Teaching and documenting good practices for managing the data and software side of a project is anyway a great idea. I think a couple of example templates that are more similar to real-life research projects in our field could help.
Sorry for the long post, but I hope it is helpful !
I disagree on Jupyter notebooks. In this context, they would be run automatically, top-to-bottom and version controlled without outputs, so apart from their json formatting that’s not very different from a python script alone.
It does encourage keeping notes (“We do this extra step Y because of problem X, but we don’t see the same thing further down”) and text close to where the plots are made (“The green points show … - wait, I only see blue and orange points. Must have forgotten to update the latex when I changed the plot script”).
However, I don’t disagree enough to try to stop you from advocating plain python scripts. Whatever the format, the ideas are the same: Make it reproducible, script as much as you can etc.

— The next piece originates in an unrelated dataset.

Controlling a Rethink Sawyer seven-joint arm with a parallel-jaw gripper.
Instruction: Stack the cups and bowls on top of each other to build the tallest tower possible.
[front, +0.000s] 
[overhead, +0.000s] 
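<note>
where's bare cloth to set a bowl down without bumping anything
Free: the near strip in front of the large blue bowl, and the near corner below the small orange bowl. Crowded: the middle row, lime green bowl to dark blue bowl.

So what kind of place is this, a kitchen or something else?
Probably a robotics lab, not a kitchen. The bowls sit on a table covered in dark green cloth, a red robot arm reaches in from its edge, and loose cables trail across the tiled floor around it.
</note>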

Personally, I often mirror my overleaf texts to github, but at least last time I checked git access to overleaf was only available on paid plans and I often work with collaborators without institutional accounts. In that case, it’s involved to keep overleaf writing and other work in sync.

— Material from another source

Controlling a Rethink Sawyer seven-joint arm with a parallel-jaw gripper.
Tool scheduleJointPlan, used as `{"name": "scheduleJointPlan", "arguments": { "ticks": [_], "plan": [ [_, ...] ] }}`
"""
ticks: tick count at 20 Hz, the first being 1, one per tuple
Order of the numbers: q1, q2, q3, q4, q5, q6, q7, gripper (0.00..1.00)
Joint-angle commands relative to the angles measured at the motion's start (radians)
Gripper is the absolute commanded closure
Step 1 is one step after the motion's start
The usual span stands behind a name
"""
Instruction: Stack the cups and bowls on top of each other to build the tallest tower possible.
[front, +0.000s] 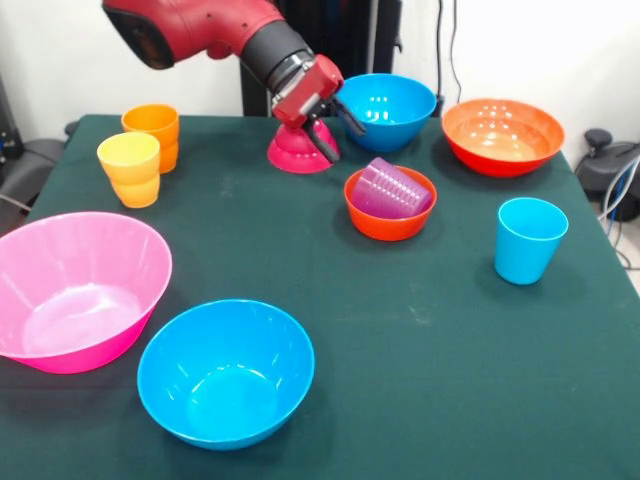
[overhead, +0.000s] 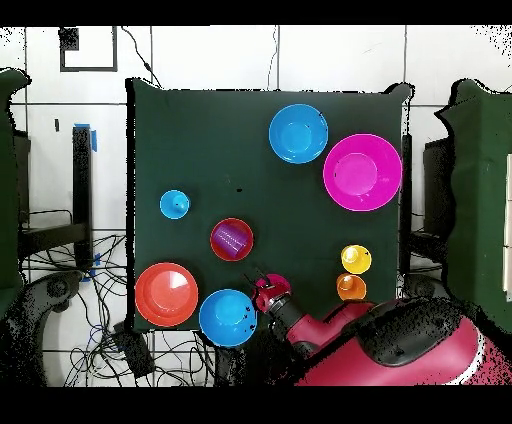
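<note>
My gripper (front: 338, 134) is open and hangs at the far side of the table, just right of a small magenta bowl (front: 295, 152) that lies upside down. One black finger (front: 326, 147) is against the bowl's right side. A blue bowl (front: 386, 110) stands right behind the gripper. A small orange-red bowl (front: 388, 222) holds the ribbed purple cup (front: 392, 188), lying on its side. The light blue cup (front: 528, 240) stands upright to the right. The orange cup (front: 152, 128) and the yellow-orange cup (front: 130, 168) stand far left. In the overhead view the gripper (overhead: 256, 282) is beside the magenta bowl (overhead: 270, 292).
A wide orange bowl (front: 502, 135) stands at the far right. A large pink bowl (front: 75, 290) and a second blue bowl (front: 225, 372) stand at the near left. Dark green cloth (front: 420, 360) covers the table. Cables lie beyond the table's edges in the overhead view.
</note>
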Motion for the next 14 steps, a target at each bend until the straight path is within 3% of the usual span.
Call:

I guess it depends on how simple or complex your template wants to be and who the target audience is. When I read the initial post, I thought of a simple template with few options for simple projects that helps people new to git etc. I would not necessarily use and explain e.g. git-lfs in the first step (e.g. on my office desktop the system version of git is too old for git-lsf. Sure, I can work around that, but at some point, I’m just going to quit and do what I always did instead of jumping through a lot of hoops to follow a new template that makes me more work).
Of course, you can have a more complex template with a different target audience.
The opinions about Jupyter notebooks originate partly from the people behind the data science cookie cutter, who make these points in their manual. I think they have a point if you need more detailed programming in your script. They are fine for explaining analysis steps at a very high level, but things can get messy if you start defining all kinds of functions and classes in there. In such cases, it is probably better to put the detailed implementations in a python module and import that in the notebook. But, this is of course a matter of opinion.
Regarding the templates, I would say the target audience would be (PhD) students who do not have developed a file organisation structure of their own. And again, a template would be a starting point and nothing is really final. You can change things in the directory structure or ignore certain features as you see fit.
Researchers in a later career stage have developed their own directory structures and workflows, which are probably much harder to change. However, they may get inspired by templates and/or the open data discussion in general to make changes in their workflow to make it better reproducible. For many tools and tricks, it means that you need to invest some time on the short term to win more time on the long term. Since it is very human to prefer quick wins on the short term over long term benefits, this will be a challenge in the coming years.